§ **Exercise instructions**
Only certain lines below are wanted: those starting at the line containing "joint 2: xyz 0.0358" and ending at the line containing "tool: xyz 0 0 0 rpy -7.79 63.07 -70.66", both included, each retyped exactly.

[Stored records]
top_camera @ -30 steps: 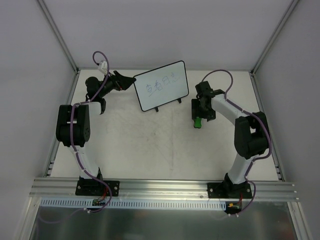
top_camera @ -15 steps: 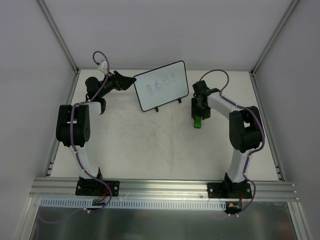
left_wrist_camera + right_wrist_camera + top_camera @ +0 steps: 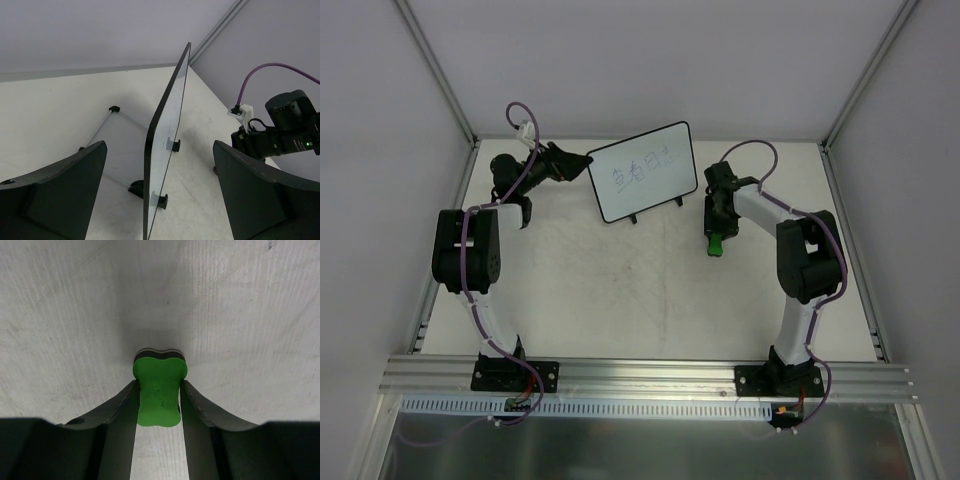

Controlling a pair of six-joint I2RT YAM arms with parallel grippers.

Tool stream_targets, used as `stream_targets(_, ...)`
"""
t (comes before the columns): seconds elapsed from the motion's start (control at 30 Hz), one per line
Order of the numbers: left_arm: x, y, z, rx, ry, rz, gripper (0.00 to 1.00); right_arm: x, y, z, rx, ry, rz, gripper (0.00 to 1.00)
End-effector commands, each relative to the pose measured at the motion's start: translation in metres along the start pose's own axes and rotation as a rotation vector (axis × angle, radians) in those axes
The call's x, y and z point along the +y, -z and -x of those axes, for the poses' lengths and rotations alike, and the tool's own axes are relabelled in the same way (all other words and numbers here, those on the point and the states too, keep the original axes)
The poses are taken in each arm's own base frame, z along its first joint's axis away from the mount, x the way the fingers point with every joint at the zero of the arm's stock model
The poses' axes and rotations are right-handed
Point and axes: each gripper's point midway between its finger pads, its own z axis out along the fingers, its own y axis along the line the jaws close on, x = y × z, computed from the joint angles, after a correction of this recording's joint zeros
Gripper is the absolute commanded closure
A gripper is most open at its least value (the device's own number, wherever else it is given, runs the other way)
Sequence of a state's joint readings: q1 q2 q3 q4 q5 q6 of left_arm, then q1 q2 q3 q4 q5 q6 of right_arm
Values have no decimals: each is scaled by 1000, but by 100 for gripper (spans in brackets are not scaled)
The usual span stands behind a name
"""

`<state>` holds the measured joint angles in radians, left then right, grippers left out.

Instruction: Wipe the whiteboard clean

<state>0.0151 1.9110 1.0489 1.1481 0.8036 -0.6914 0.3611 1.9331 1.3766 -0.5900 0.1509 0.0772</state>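
Note:
The whiteboard (image 3: 643, 172) stands tilted on two black feet at the back middle, with blue-green writing on its face. In the left wrist view the whiteboard (image 3: 167, 145) shows edge-on between my fingers (image 3: 60, 190). My left gripper (image 3: 582, 163) is open, astride the board's left edge, with a gap on each side. The green eraser (image 3: 716, 243) lies on the table to the right of the board. My right gripper (image 3: 716, 236) points down on it. In the right wrist view the eraser (image 3: 159, 395) sits pinched at its waist between both fingers of my right gripper (image 3: 159, 384).
The white table (image 3: 620, 290) is walled by grey panels at the back and both sides. A metal rail (image 3: 650, 375) carrying both arm bases runs along the near edge. In the left wrist view the right arm (image 3: 285, 130) shows beyond the board.
My right gripper has closed onto the green eraser, and the right arm's elbow has swung in toward the left. The left arm and the whiteboard have stayed put.

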Motion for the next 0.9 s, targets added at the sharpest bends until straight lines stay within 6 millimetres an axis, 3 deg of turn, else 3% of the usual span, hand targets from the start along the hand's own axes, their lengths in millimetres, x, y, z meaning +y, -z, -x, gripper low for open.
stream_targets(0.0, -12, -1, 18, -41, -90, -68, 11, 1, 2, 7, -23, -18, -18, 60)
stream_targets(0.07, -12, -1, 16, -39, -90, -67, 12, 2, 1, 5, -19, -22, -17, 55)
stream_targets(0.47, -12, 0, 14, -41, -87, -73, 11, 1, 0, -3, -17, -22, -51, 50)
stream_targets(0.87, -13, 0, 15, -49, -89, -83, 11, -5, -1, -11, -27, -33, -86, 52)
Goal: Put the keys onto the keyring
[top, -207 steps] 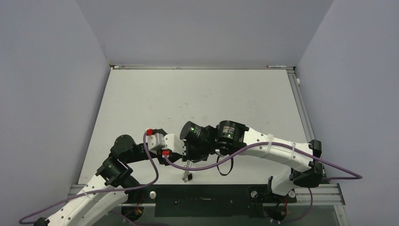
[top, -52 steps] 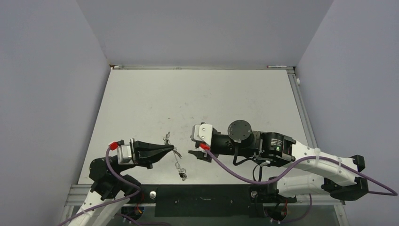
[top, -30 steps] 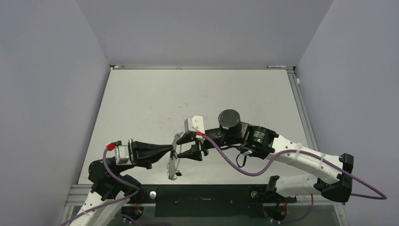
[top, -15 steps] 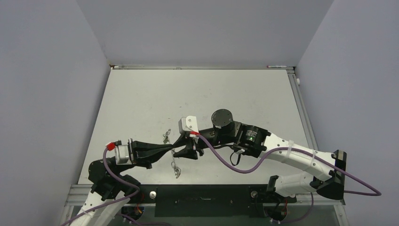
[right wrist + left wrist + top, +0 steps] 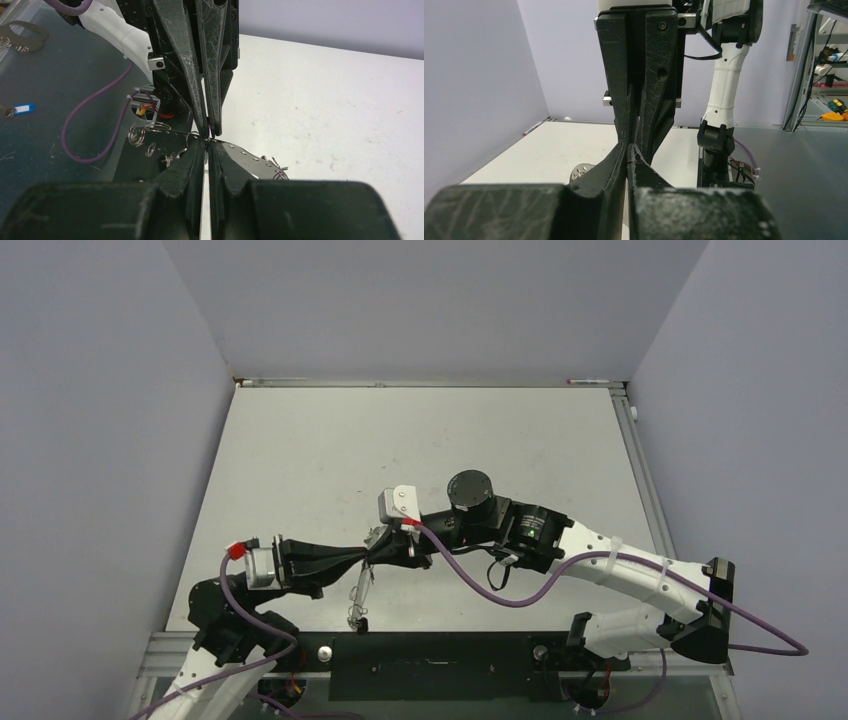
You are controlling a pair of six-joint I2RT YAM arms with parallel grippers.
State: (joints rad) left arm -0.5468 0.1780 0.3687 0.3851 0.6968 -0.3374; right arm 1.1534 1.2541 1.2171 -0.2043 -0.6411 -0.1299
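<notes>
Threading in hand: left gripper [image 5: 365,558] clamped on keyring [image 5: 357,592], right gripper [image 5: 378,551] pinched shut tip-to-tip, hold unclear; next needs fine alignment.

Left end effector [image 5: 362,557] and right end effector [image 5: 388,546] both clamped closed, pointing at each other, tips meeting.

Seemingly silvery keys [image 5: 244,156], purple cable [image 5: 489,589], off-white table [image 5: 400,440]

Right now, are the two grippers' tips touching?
Touching. The right wrist view shows the right gripper and left gripper meeting tip to tip, no gap.
</notes>
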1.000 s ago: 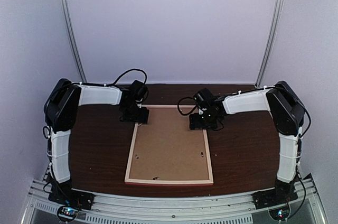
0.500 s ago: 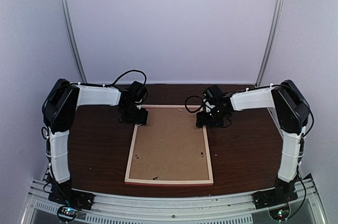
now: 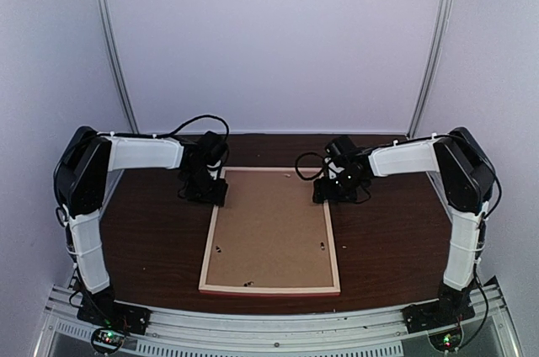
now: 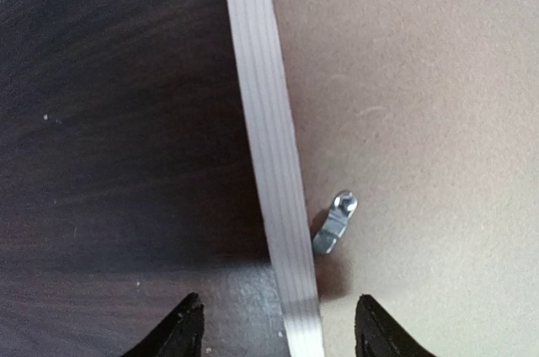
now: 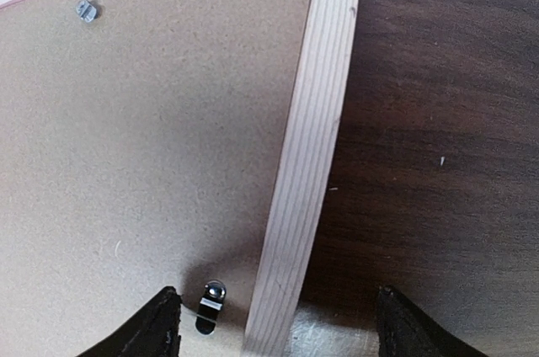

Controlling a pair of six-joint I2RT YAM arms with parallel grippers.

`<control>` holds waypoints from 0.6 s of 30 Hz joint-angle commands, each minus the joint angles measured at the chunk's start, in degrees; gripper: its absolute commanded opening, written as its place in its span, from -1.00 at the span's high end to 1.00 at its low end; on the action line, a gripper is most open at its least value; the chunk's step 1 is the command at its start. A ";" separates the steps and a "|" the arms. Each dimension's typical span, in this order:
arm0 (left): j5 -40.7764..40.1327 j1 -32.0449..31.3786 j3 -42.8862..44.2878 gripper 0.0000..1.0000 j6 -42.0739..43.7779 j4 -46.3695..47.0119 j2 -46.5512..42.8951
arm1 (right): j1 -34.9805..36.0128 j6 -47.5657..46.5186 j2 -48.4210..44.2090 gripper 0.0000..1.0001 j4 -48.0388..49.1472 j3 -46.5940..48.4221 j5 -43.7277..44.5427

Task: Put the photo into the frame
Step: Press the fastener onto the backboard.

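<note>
— Starting with the left claw (image 3: 206, 193): how set?
— Spread apart, gripping nothing. Hung over the far-left corner of the frame (image 3: 334, 247), straddling the pale wooden left rail. Just inside that rail, a small metal turn clip (image 4: 335, 222) resting on the brown backing board (image 3: 269, 231).
— And the frame itself?
— Lying back-up, flat on the dark table (image 3: 152, 239), with the backing board seated inside the rim.
— The photo?
— Not visible in any view. Possibly under the backing board inside the frame; impossible to tell.
— Over to the right claw (image 3: 337, 191)?
— Also spread wide and empty, poised over the frame's far-right corner, straddling the right rail, with a second clip (image 5: 210, 302) just inside it.
— Step in hand, then?
— Probably working the clips at the frame's far end, either freeing the backing board or locking it down. Hard to say which.
— Next move?
— Likely lowering a claw beside a clip and nudging it round, gently, without shoving the frame.
</note>
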 commanded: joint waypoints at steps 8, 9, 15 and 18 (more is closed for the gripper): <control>3.81 -0.28 -4.15 0.12 -0.10 -0.22 -2.03 | -0.22 0.41 -0.25 -0.58 -1.68 -1.54 -1.88; 4.11 -0.28 -4.33 0.17 -0.21 -0.06 -1.92 | -0.22 0.41 -0.25 -0.58 -1.59 -1.62 -1.92; 5.60 -0.28 -5.42 0.43 -1.17 0.76 -1.83 | -0.24 0.52 -0.56 -0.58 -1.49 -1.85 -1.74; 7.73 -0.28 -6.25 0.56 -2.02 1.31 -1.91 | -0.32 0.31 -0.83 -0.58 -1.71 -1.78 -1.28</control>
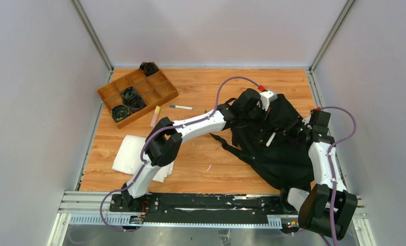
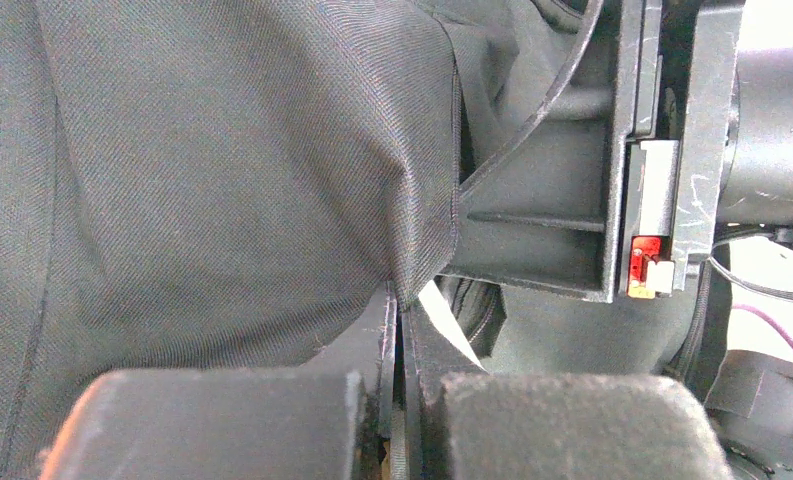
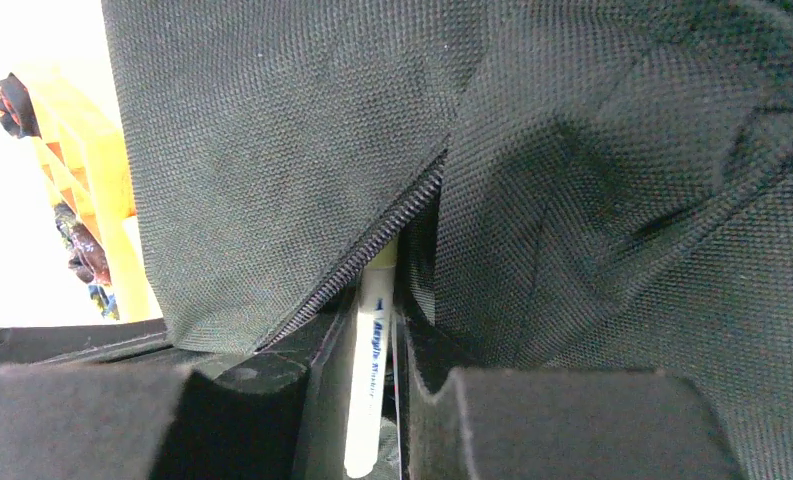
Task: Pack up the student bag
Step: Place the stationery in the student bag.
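Right gripper (image 3: 372, 420): we log its jaws slightly apart, with a white marker (image 3: 374, 330) between them, its tip at the zipper of the student bag (image 1: 285, 159). Left gripper (image 2: 397, 400): clamped on the bag's fabric edge. We find the bag slumped on the right side of the table (image 1: 206, 169).

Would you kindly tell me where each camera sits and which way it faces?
Top external: above and behind, looking down on the table; left arm and right arm show.
Left wrist: behind the left gripper, facing the student bag; fingers show.
Right wrist: behind the right gripper, facing the zipper and marker; fingers show.
Shared: all see the student bag.
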You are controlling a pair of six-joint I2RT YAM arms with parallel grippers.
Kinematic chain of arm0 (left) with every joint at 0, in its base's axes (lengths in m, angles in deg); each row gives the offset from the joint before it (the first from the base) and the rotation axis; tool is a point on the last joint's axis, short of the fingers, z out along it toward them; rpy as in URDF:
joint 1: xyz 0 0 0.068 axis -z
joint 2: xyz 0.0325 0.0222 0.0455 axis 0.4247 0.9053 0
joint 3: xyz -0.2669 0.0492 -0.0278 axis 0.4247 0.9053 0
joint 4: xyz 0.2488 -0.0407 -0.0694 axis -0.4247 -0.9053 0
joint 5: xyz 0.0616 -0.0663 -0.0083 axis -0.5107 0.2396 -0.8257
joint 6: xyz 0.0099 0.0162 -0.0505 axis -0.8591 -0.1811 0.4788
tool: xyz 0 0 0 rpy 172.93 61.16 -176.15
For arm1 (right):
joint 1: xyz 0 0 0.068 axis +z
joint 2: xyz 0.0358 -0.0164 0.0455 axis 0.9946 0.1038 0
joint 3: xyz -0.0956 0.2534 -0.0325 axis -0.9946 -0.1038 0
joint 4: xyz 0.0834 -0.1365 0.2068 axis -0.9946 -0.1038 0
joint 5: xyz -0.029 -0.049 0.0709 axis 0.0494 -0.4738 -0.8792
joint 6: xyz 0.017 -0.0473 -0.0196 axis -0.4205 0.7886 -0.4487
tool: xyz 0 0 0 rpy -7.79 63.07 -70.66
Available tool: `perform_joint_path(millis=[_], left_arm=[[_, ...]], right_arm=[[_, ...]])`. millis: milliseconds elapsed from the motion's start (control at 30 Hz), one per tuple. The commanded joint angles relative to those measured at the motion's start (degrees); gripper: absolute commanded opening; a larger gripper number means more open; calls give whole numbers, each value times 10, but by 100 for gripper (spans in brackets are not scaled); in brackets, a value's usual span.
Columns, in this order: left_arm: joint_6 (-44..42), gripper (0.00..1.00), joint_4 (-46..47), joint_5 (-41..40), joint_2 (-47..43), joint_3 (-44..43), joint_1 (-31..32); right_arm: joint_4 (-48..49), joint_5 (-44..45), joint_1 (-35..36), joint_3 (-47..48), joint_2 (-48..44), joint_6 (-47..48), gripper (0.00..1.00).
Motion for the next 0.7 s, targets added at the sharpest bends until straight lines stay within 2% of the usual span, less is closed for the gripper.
perform_joint_path(millis=[0,133,233,333,400,467,600,667], left_arm=[[11,0,32,31,-35,-4,3],[12,0,33,33,-34,-4,2],[13,0,33,33,-33,-2,2],[15,0,36,34,-34,0,2],[18,0,37,35,-34,1,2],[19,0,39,35,-33,2,2],[23,0,41,36,-32,4,2],[25,0,42,39,-30,3,2]], right_arm=[[-9,-15,6,-1,5,0,24],[-19,-22,9,0,6,5,37],[-13,-24,13,-7,9,0,37],[2,-29,13,-14,14,-8,26],[5,-30,13,-11,17,-9,10],[4,-27,13,-2,19,-8,1],[3,-14,13,19,27,-8,0],[-4,-19,13,28,37,2,11]])
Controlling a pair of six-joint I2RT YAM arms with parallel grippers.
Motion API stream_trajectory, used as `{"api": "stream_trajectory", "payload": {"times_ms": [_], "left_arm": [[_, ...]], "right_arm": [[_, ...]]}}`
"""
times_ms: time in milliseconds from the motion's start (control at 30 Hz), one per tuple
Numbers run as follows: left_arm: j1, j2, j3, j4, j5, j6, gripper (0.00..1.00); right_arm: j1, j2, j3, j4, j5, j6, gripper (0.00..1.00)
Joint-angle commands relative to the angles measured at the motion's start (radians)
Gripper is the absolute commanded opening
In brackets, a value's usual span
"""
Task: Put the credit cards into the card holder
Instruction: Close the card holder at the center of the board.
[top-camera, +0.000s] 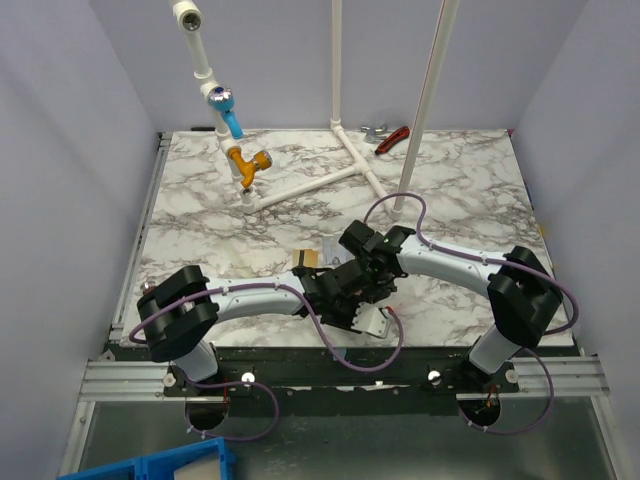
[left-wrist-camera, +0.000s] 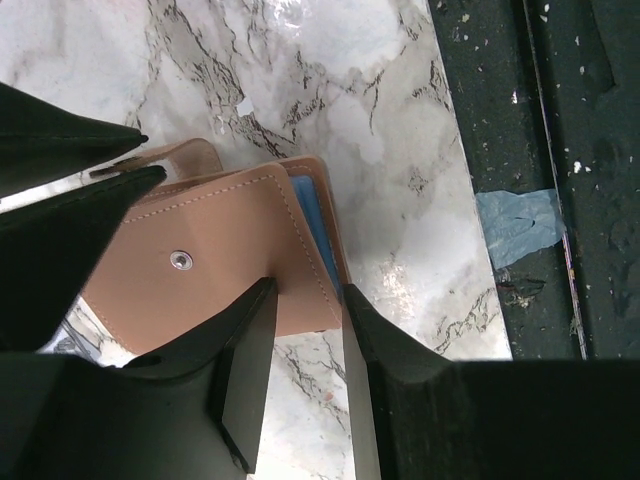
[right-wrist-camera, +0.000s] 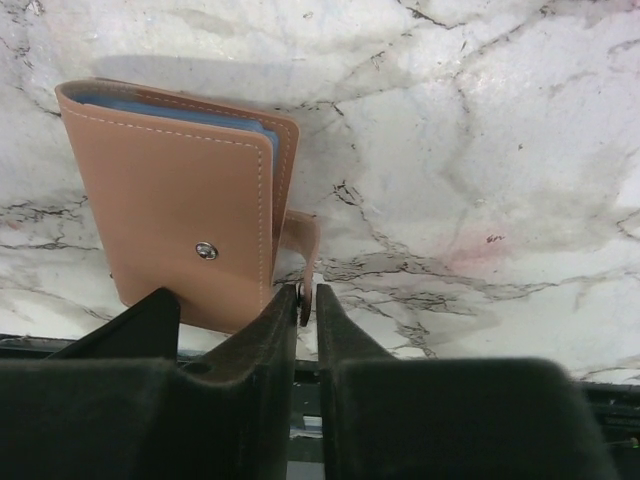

§ **Exercise output**
joint 2: xyz 0.0358 -0.0164 0.0455 axis 0.9946 0.1038 0
joint 3: xyz -0.0956 0.2534 -0.0325 axis -0.9946 -0.1038 0
joint 4: xyz 0.0834 -0.1365 0.2068 axis -0.9946 -0.1038 0
joint 5: xyz -0.029 -0.049 0.0709 axis 0.0494 -0.4738 -0.8792
joint 6: xyz 0.017 -0.0473 -0.0196 axis -0.4205 0.7886 -0.4487
tool: xyz 0 0 0 rpy -7.79 63.07 -70.66

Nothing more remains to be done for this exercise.